This was just not the week for me to be getting up early.
Today, I got up at pretty much the last possible minute I could where I would still have time to go for a run, get a shower, and feed the dog before I had to start working. In most ways, this was bad, because I was rushed, and did not warm up properly, and didn't have any relaxation time between work out and work. In one respect, though, it did give me a bit of an advantage: I didn't have time to worry about the cold.
In fact, it was the pup who finally got me up. Young dogs have a way of making sure that you're up on time for the things that involve them. It's actually kind of funny, because she hasn't woken me up early all week, but today, for her run, she got me up about 90 minutes before her usual time. Oh, God. She's learning.
So I suited up for the run, and she knows that if I put the running shoes on before we go outside, then she's definitely about to go for a run. She started bouncing around the apartment. Whether that was excitement or just impatience at not being taken out the second I woke up, I'm not sure. I'll take it as the first.
The temperature did drop, but it didn't feel nearly as bad as I had expected, mostly because there wasn't any wind (at least in the first half) or rain. Remembering her reluctance last week, I was worried that the cold would make my dog less enthusiastic about her time with me. Fortunately, it appears that it was more the rain and not just the cold that bothered her last week, because the first step I took, she was off like a rocket.
Given the severe drop in temperature, I settled into a pace a little earlier than usual, which worked out nicely for the dog, too, I think. We had a five mile run today, which is a mile longer than she'd been going, but by keeping the pace a little more reasonable, she was able to run with me the entire time without ever really dropping back or slowing down. We did get stopped by a couple streetlights, which was good and bad. It allowed her to catch her breath, but I think it slowed down the time significantly. I always take that time into account when I put up my final time, and today I think it's the reason we were slower than race pace, but I'm not too concerned about it. The pup runs are usually a little slower, and that's fine. This first race, at least, is about doing the distance. If the time is great, that's an added bonus.
Mostly I was impressed at how well-behaved the dog was the entire run. She didn't bark at anyone (something she surprises us with from time to time), and any time I stopped, she immediately sat next to me. When I started up again, I barely had to call her at all. She was just happy to be in step.

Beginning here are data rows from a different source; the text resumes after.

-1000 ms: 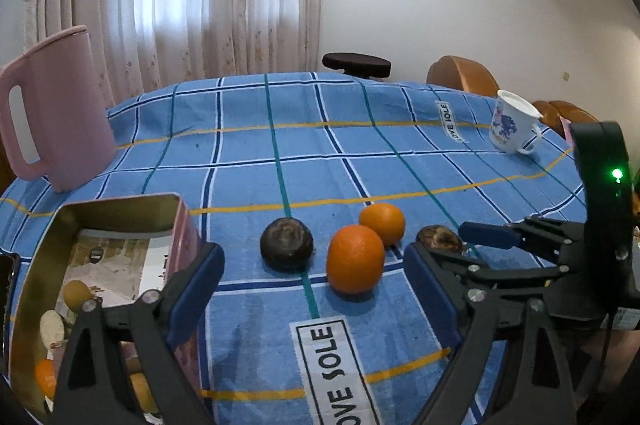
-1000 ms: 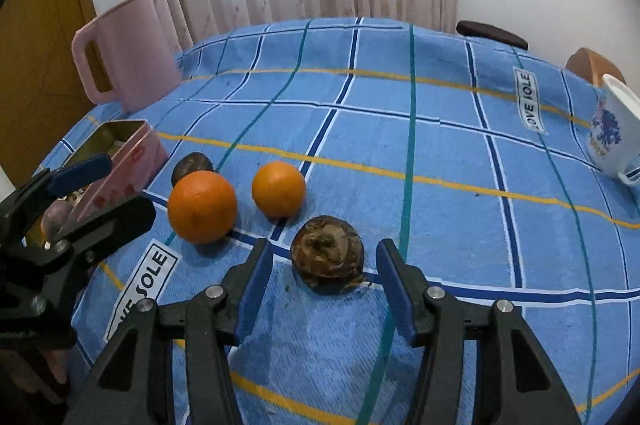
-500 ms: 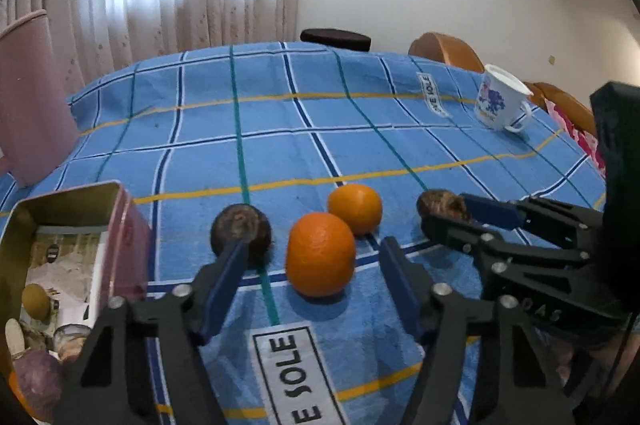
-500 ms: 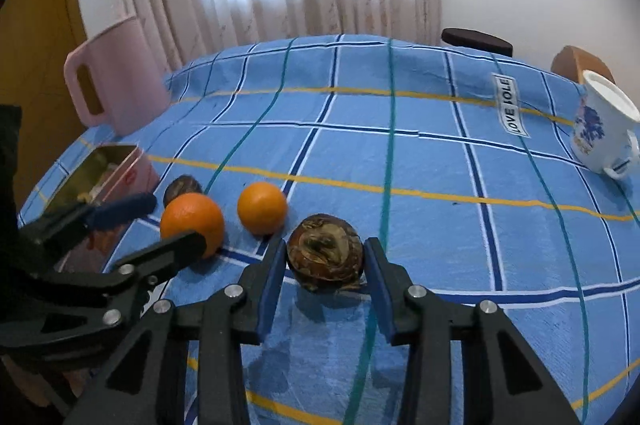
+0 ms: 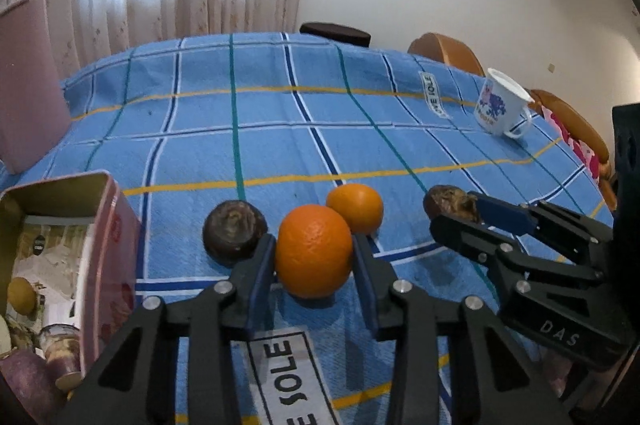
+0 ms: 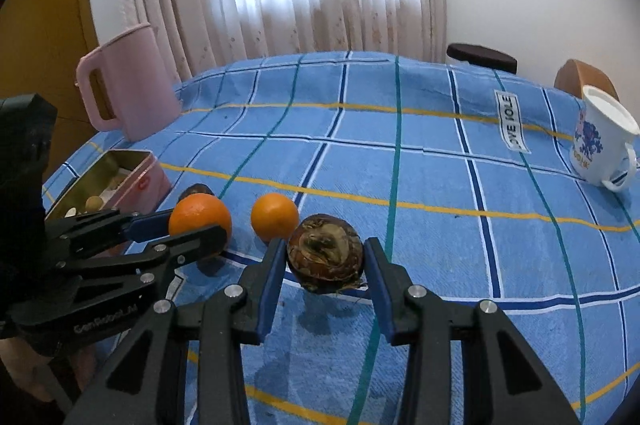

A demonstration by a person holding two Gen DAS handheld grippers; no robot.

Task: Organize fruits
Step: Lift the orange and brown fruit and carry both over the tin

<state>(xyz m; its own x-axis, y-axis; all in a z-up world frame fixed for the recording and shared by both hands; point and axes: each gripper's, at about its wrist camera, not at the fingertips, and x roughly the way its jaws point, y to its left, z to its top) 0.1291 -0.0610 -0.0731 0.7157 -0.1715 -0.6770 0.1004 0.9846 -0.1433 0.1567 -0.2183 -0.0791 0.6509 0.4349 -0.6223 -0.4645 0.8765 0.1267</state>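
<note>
My left claw grips the big orange on the table; right claw grips a brown fruit. Small orange & other brown fruit untouched; tin holds some bits already, so approx. halfway.

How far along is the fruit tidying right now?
Partway. The tin already holds some small items. In hand: the left gripper closes around the big orange, the right gripper around a brown fruit. The small orange and dark fruit wait on the tablecloth.
</note>
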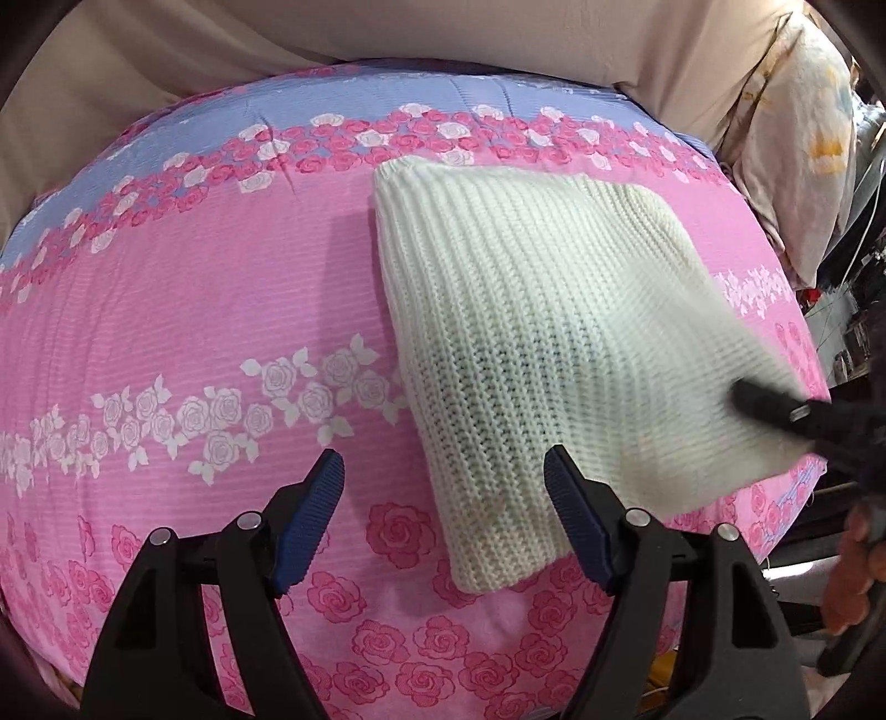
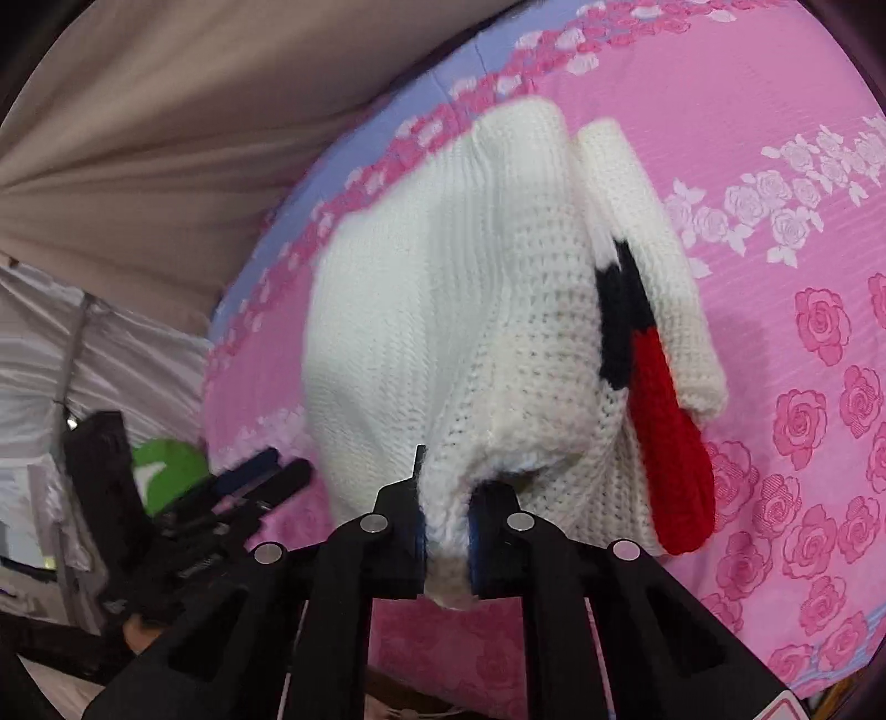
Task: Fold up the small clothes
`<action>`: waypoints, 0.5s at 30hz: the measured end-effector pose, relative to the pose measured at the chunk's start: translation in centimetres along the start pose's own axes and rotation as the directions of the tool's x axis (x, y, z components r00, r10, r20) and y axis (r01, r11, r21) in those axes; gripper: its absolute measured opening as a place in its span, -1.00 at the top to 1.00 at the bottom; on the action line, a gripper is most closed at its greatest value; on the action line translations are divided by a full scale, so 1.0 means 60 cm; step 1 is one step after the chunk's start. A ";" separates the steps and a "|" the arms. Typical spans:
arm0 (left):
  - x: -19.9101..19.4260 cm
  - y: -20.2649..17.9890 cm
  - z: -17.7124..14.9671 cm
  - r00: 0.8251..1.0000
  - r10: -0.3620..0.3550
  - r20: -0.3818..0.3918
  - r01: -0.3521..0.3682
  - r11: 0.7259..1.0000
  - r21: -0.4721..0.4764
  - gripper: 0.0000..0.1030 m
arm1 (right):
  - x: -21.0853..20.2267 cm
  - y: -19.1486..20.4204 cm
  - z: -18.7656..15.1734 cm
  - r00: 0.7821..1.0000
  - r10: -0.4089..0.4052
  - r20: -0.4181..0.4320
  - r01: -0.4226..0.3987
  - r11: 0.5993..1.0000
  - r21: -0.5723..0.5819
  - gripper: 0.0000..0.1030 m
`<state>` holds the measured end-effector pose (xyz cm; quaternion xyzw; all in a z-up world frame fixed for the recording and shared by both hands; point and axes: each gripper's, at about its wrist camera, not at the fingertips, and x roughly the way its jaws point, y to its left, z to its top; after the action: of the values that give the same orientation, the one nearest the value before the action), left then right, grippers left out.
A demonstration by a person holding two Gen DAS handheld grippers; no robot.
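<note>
A cream-white knit sweater [image 1: 526, 310] lies on the pink rose-print bedspread [image 1: 194, 277], with its right edge raised. My right gripper [image 2: 447, 531] is shut on a bunched edge of the sweater [image 2: 443, 277], which hangs up off the bed. A red and black knit patch [image 2: 670, 443] shows on a fold at its right side. In the left wrist view the right gripper [image 1: 745, 393] reaches in from the right onto the knit. My left gripper [image 1: 443, 459] stands open above the bedspread, its right finger over the sweater's near corner, nothing between its pads. It also shows blurred as the left gripper [image 2: 277, 468].
Beige fabric [image 1: 443, 33] rises behind the bed. A pale floral pillow [image 1: 797, 138] leans at the far right. A person's hand [image 1: 853, 576] is at the right edge. Off the bed's side are a green object [image 2: 166, 465] and white cloth [image 2: 83, 343].
</note>
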<state>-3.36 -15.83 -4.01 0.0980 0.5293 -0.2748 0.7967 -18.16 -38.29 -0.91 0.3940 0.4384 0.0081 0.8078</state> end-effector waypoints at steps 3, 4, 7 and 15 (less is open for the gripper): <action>0.019 -0.008 -0.002 0.999 0.026 -0.032 -0.026 0.999 0.023 -0.40 | -0.039 -0.032 -0.011 0.997 -0.075 0.029 0.075 0.997 -0.004 0.81; 0.031 -0.009 -0.005 0.998 0.035 -0.049 -0.034 0.999 0.026 -0.40 | -0.032 -0.057 -0.019 0.993 -0.118 0.014 0.118 0.993 0.015 0.82; 0.053 -0.006 -0.010 0.995 0.040 -0.089 -0.039 0.999 0.010 -0.41 | 0.008 -0.129 -0.048 0.976 -0.202 -0.077 0.207 0.977 0.057 0.82; 0.011 0.025 0.013 1.000 0.015 -0.014 -0.016 0.995 -0.101 -0.40 | -0.078 -0.062 -0.008 0.968 -0.230 0.095 0.230 0.973 0.011 -0.11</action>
<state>-1.75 -15.18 -4.50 0.0638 0.5471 -0.2408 0.7992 -22.64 -42.22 -0.13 0.3403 0.4421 -0.1047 0.8233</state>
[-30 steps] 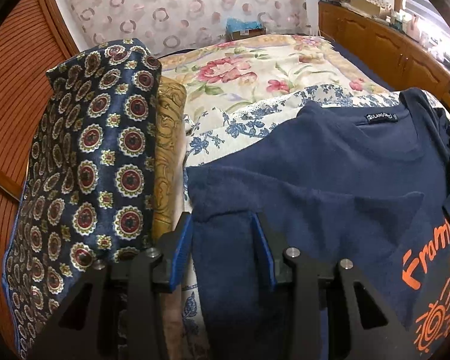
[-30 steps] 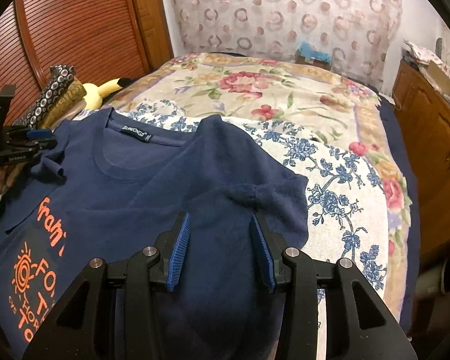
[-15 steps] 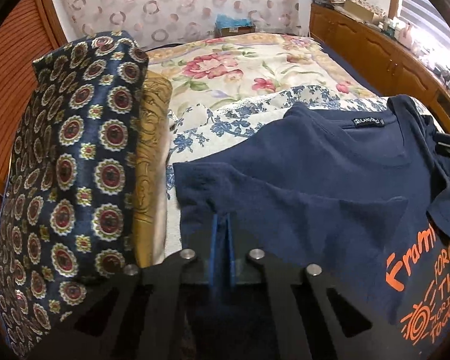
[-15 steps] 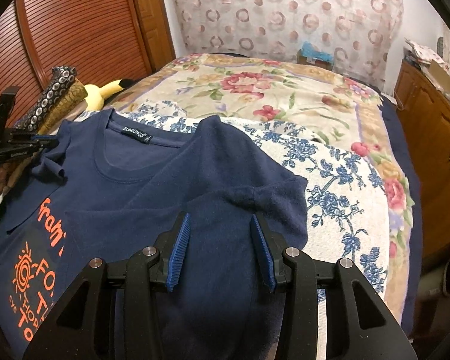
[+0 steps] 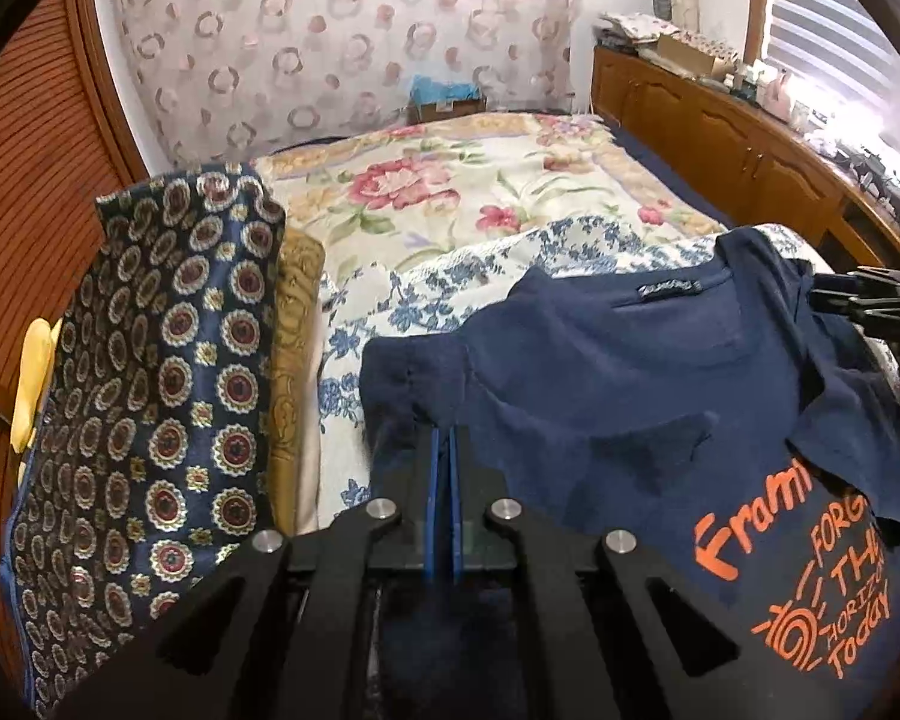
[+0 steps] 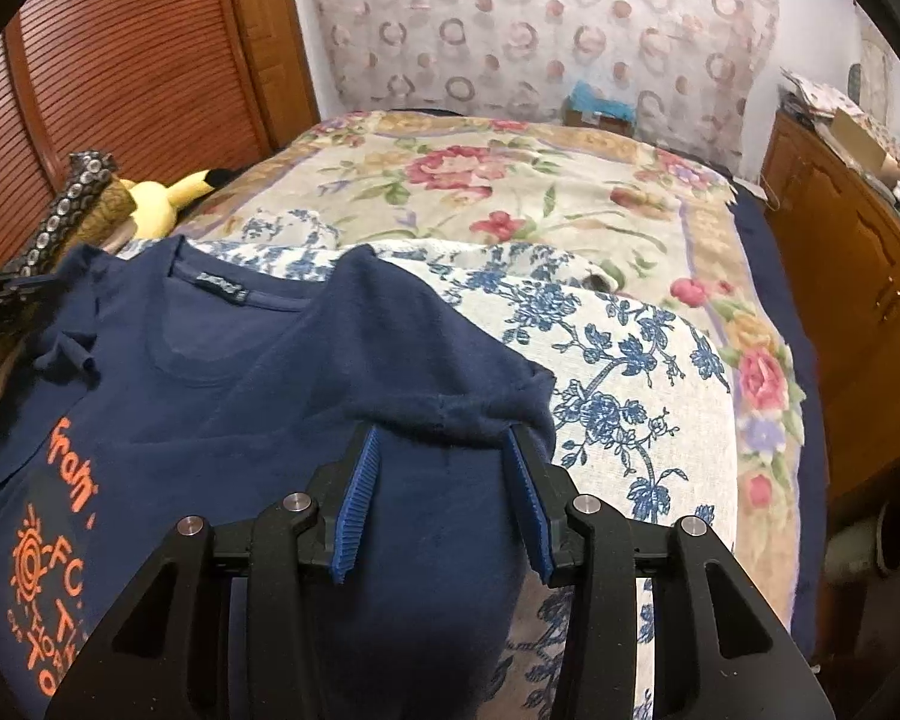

We've always been amazed at her level of energy, but it is particularly amazing after a hard run. She comes home and gets this last spurt of adrenaline that has her bouncing off the walls for ten minutes before she tires herself out.
Today, though, we walked in the door, and she immediately laid down. After her breakfast, she tried for the adrenaline run, but it only lasted about 30 seconds. Apparently, it takes 5 miles to tire the dog out. Good to know.
The next 48 hours are going to be rather hectic for me, including two flights, a wedding, a show, picking up a dog, picking up a wife and (somewhere in there) running 18 miles. I thought about doing it tomorrow, but I don't want to spend my few hours up north running along a frozen lake, so I'll have to find the time when I get back.
Once I'm done with this, though, life really gets back to normal for a while. To my knowledge, I don't have any traveling to do through the month of February, which is pretty much unheard of in my world. That means it's time to get myself on a rigid schedule (up at 6 every day), get into a rhythm with my runs and meals, and most importantly, keep myself healthy.
We're 30 days from the Austin Marathon, and I'm feeling good.